Aims: The purpose of this study was to compare performance of two these WBGT measuring devices.
Materials and Methods: This study was performed in the climatic chamber located in Health School of Isfahan University of Medical Science. The WBGT Casella and the WBGT Model 686 were placed a wide range of hot/dry (28.5-38.5°C) and hot/wet conditions (25.9-37.7°C) in 3 air flow velocity (0.16, 0.27, 0.31 m/s) for 10 h in the climatic chamber. Wet bulb temperature (t nw ), the dry temperature (t a ), the globe temperature (t g ) and the WBGT were measured every 3 min for both instruments in the total period. The data obtained were analyzed by descriptive method, T-paired test and Regression analysis.
Results: The result of this study showed that there were statistically significant differences in the meteorological parameter (t nw , t a , t g , WBGT) obtained from the WBGT Casella and WBGT Model 686 (P < 0.001). A high correlation also was seen between the values obtained by the WBGT Casella and the WBGT Model 686 (r = 0.993). Furthermore, there were statistically significant differences in the air flow velocity parameter (0.157 m/s) and (0.27 m/s) and (0.314 m/s) in a hot/dry (r = 0.994) and (0.980) and (0.994) respectively. There were statistically significant differences in the air flow velocity parameter (0.157 m/s) and (0.27 m/s) and (0.314 m/s) in a hot/wet (r = 0.980) and (0.992) and (0.973) respectively.
Conclusion: Since there is a high correlation between the values recorded by two devices and a remarkable cost - efficacy of WBGT Model 686 , using WBGT Model 686 is an acceptable method for measuring the heat stress if the prediction equations are utilized. According to the different temperature conditions, was obtained dry temperature, wet temperature and globe temperature both devices measurement in different climatic conditions equation WBGT Casella = 2.04 + 1.03 (WBGT Model 686 ).
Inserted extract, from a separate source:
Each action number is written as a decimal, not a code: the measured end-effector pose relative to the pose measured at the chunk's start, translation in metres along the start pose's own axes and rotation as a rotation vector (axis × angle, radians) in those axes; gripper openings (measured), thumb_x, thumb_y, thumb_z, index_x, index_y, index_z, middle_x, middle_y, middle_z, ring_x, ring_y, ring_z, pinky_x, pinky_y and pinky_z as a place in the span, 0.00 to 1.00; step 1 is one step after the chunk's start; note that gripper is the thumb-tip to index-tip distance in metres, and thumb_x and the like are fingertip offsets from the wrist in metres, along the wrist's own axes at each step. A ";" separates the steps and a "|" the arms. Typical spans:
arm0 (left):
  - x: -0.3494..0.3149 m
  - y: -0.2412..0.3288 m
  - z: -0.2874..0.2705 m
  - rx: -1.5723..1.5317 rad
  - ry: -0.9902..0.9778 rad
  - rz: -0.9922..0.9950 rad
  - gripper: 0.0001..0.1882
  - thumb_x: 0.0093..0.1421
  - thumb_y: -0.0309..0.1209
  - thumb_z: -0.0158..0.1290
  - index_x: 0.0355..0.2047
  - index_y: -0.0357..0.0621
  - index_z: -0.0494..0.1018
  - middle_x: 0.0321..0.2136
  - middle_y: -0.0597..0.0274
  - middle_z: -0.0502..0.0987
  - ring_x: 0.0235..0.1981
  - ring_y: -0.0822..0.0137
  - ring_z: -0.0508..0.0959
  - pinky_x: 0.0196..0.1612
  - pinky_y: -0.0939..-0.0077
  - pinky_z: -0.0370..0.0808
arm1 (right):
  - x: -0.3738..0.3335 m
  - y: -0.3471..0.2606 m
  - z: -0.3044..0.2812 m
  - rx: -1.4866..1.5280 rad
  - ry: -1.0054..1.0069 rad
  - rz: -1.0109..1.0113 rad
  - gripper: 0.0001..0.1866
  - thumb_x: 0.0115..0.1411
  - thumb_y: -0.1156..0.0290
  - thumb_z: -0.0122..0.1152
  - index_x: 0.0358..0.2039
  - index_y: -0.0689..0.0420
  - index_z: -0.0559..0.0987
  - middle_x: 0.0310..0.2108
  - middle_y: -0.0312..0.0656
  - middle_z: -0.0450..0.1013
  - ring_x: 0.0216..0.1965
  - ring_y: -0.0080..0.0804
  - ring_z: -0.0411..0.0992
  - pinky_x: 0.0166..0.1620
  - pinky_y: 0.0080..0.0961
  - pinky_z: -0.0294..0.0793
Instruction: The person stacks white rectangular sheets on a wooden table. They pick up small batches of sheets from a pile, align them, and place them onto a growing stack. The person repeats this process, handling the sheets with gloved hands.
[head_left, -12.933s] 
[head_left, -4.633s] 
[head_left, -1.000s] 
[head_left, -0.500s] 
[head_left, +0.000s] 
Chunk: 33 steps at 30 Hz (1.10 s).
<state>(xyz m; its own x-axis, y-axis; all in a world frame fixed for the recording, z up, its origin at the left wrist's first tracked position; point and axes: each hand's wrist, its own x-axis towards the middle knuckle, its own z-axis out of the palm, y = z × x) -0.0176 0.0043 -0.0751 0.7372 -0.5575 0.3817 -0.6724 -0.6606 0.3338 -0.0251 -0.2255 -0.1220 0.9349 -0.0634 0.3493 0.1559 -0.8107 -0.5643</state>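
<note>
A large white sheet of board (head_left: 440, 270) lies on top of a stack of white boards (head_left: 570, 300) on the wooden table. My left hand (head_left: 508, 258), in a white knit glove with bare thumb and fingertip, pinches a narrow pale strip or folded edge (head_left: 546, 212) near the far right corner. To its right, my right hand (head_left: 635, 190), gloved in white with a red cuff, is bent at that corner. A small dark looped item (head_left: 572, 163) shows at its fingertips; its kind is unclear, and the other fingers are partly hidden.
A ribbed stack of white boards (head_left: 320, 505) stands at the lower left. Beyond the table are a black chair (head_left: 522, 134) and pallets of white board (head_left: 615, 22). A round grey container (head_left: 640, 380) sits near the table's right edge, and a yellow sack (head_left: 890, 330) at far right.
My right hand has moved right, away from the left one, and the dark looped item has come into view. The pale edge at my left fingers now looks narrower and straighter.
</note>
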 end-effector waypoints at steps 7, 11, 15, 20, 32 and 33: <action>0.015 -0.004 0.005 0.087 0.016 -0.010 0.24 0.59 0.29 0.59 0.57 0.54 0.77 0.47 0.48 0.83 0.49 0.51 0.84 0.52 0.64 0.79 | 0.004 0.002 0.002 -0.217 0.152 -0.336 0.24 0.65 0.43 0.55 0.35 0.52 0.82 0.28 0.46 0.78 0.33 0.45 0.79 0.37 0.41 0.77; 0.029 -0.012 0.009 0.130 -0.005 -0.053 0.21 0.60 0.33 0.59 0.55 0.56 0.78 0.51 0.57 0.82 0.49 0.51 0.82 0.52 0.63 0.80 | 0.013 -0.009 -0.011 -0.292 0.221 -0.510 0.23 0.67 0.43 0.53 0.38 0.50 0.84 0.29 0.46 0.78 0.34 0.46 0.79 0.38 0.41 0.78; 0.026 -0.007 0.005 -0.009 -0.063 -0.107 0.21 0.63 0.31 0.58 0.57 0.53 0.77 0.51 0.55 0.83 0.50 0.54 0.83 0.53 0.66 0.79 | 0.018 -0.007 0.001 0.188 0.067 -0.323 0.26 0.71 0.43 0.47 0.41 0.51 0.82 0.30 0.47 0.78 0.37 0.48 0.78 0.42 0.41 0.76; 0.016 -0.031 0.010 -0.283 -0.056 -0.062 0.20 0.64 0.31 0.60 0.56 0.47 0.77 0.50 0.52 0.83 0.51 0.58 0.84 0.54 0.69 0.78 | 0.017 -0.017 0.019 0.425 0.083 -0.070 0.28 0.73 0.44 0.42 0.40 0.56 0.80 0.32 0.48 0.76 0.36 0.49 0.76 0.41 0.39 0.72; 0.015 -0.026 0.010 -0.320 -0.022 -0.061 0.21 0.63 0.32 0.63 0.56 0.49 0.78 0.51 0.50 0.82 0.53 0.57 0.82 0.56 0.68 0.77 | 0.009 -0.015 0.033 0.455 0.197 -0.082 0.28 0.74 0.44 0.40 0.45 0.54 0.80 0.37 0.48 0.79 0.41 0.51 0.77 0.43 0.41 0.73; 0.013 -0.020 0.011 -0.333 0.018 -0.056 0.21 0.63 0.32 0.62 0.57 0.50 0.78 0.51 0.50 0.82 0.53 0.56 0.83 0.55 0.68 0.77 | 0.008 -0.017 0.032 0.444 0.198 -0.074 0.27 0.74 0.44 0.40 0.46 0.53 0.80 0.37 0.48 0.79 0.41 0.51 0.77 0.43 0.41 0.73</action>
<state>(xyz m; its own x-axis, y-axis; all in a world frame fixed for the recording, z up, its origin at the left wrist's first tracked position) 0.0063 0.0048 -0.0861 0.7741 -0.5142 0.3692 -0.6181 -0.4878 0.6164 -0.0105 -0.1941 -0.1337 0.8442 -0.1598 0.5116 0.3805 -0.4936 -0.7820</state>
About 2 units WBGT Model 686 lower than the WBGT Casella and recommend the measures to be considered in this case as well as the manufacturers also, recommend doing that the reform of sensor measurements and the calculation methods.

Keywords: Climatic chamber, heat stress, wet bulb globe temperature index, workplace


How to cite this article:
Dehghan H, Shakerian M, Khodarahmi B, Habibi P. Performance evaluation of two wet bulb globe temperature equipment for heat stress assessment in hot/dry and hot/wet conditions. Int J Env Health Eng 2014;3:37

How to cite this URL:
Dehghan H, Shakerian M, Khodarahmi B, Habibi P. Performance evaluation of two wet bulb globe temperature equipment for heat stress assessment in hot/dry and hot/wet conditions. Int J Env Health Eng [serial online] 2014 [cited 2019 Dec 14];3:37. Available from: http://www.ijehe.org/text.asp?2014/3/1/37/148282


  Introduction Top


Heat stress exposure considered as a permanent issue for workers in many industries. [1]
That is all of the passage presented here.